What you have to do:
From first line to last, transcribe the listing exactly and skip any image.
┄┄┄┄┄┄┄┄┄┄┄┄┄┄┄┄┄┄┄┄
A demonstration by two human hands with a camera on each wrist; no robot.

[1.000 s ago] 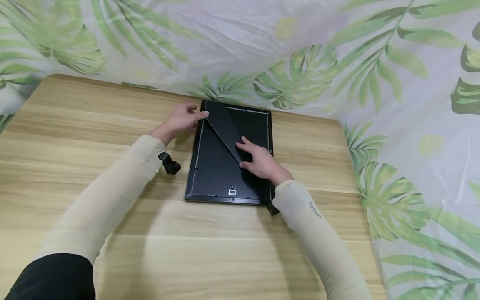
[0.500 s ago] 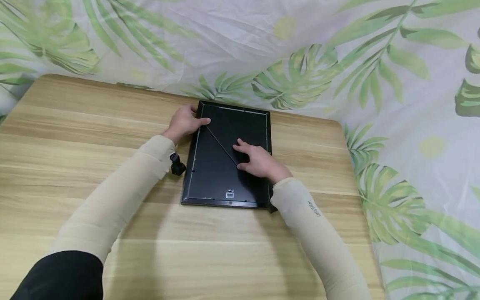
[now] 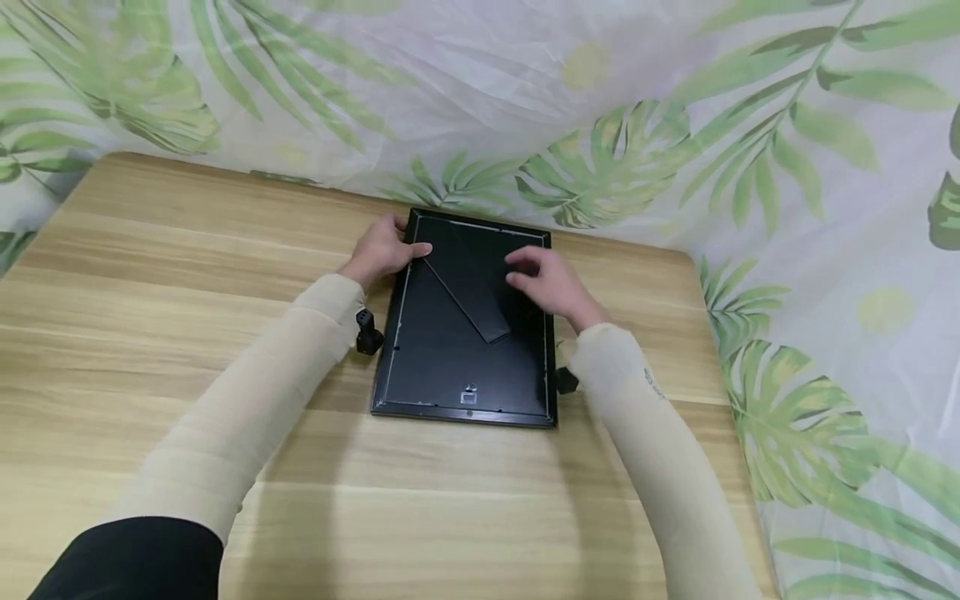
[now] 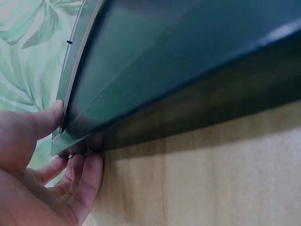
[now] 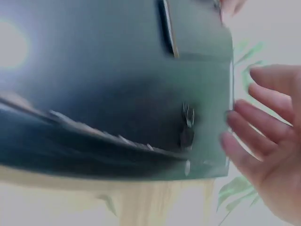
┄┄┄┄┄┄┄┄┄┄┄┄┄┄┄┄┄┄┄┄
Output:
A demonstration by two human hands with a camera on each wrist; no robot.

[1.000 s ago] 
[0.500 s ago] 
[now] 
[now] 
[now] 

The output for this exercise is finished.